TASK PROMPT ▸
Every line below from the one containing "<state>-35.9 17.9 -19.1" through the one containing "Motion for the" must be transcribed exactly. Omit all lines outside that stretch.
++++++++
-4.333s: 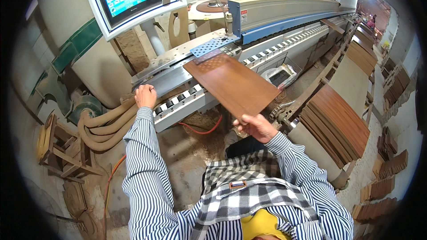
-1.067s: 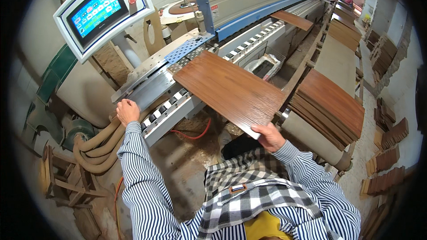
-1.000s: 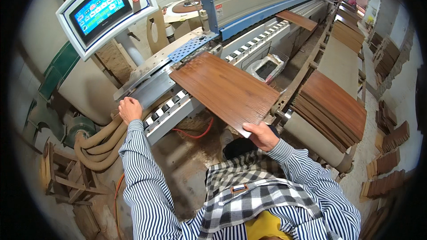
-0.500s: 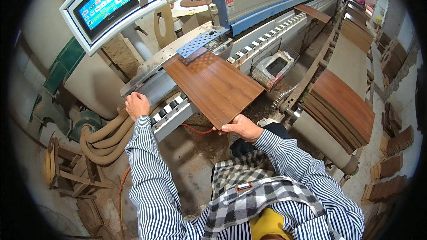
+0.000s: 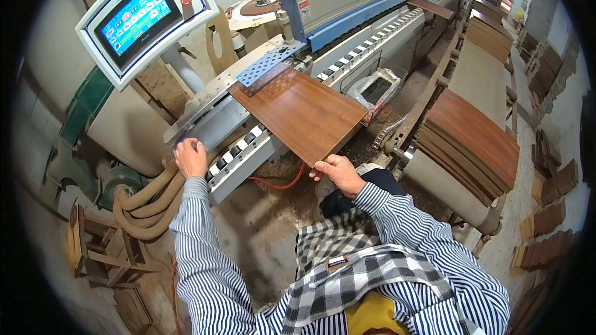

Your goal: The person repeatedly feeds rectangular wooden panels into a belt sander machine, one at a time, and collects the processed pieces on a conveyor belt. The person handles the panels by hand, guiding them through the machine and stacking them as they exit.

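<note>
A reddish-brown wooden board [image 5: 304, 111] lies slantwise on the machine's feed table, its far end under a blue perforated plate [image 5: 268, 65]. My right hand [image 5: 340, 174] pinches the board's near corner between thumb and fingers. Beside the near end of a grey metal guide [image 5: 217, 125], my left hand [image 5: 191, 159] is closed with its fingers curled. Whatever it may hold or touch there is hidden. Between that hand and the board runs a row of black rollers [image 5: 236, 151] on a white rail.
A control panel with a lit screen [image 5: 138, 22] stands at upper left. Stacked boards [image 5: 472, 136] lie on a roller conveyor at right. Thick hoses [image 5: 149, 208] and a wooden stool [image 5: 102, 248] are at lower left. A second board [image 5: 430, 8] sits farther along the machine.
The board has slid slightly farther along under the perforated plate, with my right hand still at its near corner. My left hand stays by the guide. The view has shifted a little.
</note>
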`<state>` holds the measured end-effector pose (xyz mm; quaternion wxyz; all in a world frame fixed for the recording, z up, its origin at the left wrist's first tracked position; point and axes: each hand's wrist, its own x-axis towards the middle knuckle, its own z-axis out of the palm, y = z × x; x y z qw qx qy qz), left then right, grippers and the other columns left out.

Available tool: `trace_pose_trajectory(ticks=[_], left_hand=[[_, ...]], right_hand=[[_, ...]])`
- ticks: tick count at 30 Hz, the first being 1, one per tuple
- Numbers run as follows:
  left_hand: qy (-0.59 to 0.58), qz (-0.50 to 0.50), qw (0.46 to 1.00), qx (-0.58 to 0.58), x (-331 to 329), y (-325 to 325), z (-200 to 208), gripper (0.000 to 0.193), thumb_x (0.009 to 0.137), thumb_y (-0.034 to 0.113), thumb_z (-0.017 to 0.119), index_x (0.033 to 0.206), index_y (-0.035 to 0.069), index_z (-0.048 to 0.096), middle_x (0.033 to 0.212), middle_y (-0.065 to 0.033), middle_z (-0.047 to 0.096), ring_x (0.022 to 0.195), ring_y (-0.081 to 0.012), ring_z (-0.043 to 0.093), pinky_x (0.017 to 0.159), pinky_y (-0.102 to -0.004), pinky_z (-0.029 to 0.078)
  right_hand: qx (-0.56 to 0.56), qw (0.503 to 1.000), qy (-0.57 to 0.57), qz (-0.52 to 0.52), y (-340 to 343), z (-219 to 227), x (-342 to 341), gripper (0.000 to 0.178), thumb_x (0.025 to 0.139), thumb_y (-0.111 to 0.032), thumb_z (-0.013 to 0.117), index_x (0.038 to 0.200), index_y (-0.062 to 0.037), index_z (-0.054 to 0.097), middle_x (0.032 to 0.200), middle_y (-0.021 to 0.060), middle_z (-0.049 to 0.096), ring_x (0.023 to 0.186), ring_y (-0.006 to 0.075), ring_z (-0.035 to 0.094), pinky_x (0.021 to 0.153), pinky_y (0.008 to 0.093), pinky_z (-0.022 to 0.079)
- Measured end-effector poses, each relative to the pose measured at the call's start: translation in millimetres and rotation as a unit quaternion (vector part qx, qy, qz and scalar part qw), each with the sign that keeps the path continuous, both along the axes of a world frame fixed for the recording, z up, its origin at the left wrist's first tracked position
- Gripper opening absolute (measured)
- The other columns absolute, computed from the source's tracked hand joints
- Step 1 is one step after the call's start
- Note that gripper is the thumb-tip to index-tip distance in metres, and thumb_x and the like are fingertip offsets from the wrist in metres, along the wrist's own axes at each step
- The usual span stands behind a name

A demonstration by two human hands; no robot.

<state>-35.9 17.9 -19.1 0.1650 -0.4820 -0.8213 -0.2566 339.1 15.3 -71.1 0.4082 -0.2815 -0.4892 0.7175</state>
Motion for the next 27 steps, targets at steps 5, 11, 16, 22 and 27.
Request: trace_pose_trajectory(ticks=[5,11,16,22,27], left_hand=[[-0.017,-0.033,0.995,-0.093,36.4,-18.7,7.5,0.041,0.086,0.037,0.043,0.072,0.002,0.061,0.075,-0.0215,0.061,0.071,-0.0391,0.058,0.064,-0.0477,0.043],[-0.097,-0.095,0.959,-0.249,-7.3,-5.6,-27.9,0.041,0.085,0.038,0.040,0.088,0.004,0.063,0.096,-0.0238,0.059,0.089,-0.0370,0.057,0.076,-0.0441,0.044],[-0.310,-0.120,0.881,-0.336,-29.2,24.1,-37.0,0.046,0.088,0.036,0.036,0.119,0.004,0.048,0.121,-0.0246,0.048,0.111,-0.0336,0.046,0.096,-0.0354,0.032],[-0.340,-0.204,0.844,-0.360,-57.2,40.0,-52.8,0.057,0.088,0.045,0.036,0.123,0.000,0.045,0.131,-0.0148,0.043,0.122,-0.0251,0.037,0.101,-0.0304,0.026],[-0.299,-0.193,0.840,-0.410,-53.1,36.3,-38.5,0.057,0.090,0.043,0.034,0.132,0.004,0.036,0.137,-0.0115,0.035,0.127,-0.0215,0.030,0.104,-0.0289,0.022]], right_hand=[[-0.011,0.998,0.026,-0.057,16.3,-8.2,16.8,0.030,0.087,-0.028,0.056,0.085,0.0017,0.058,0.075,0.0081,0.062,0.067,0.0130,0.058,0.064,0.0246,0.047],[-0.044,0.992,0.028,-0.115,37.7,-3.3,42.5,0.032,0.087,-0.035,0.054,0.084,-0.0033,0.058,0.070,0.0018,0.060,0.063,0.0084,0.055,0.060,0.0217,0.044],[-0.076,0.979,-0.027,-0.186,62.6,12.4,70.4,0.035,0.086,-0.041,0.054,0.083,-0.0060,0.058,0.067,-0.0011,0.058,0.057,0.0058,0.051,0.055,0.0190,0.040],[-0.028,0.974,-0.015,-0.222,50.1,31.1,121.2,0.035,0.087,-0.038,0.052,0.094,-0.0044,0.059,0.074,0.0018,0.060,0.060,0.0076,0.053,0.054,0.0202,0.041],[0.118,0.897,-0.111,-0.412,-21.6,-4.7,232.0,0.043,0.088,-0.014,0.051,0.128,-0.0024,0.039,0.075,0.0055,0.061,0.063,0.0101,0.057,0.058,0.0221,0.048]])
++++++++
RESULT BELOW ▸
<state>-35.9 17.9 -19.1 0.1650 -0.4820 -0.8213 -0.2566 339.1 15.3 -71.1 0.4082 -0.2815 -0.4892 0.7175</state>
Motion for the next 27 steps, targets at steps 5, 11, 16, 22 and 27.

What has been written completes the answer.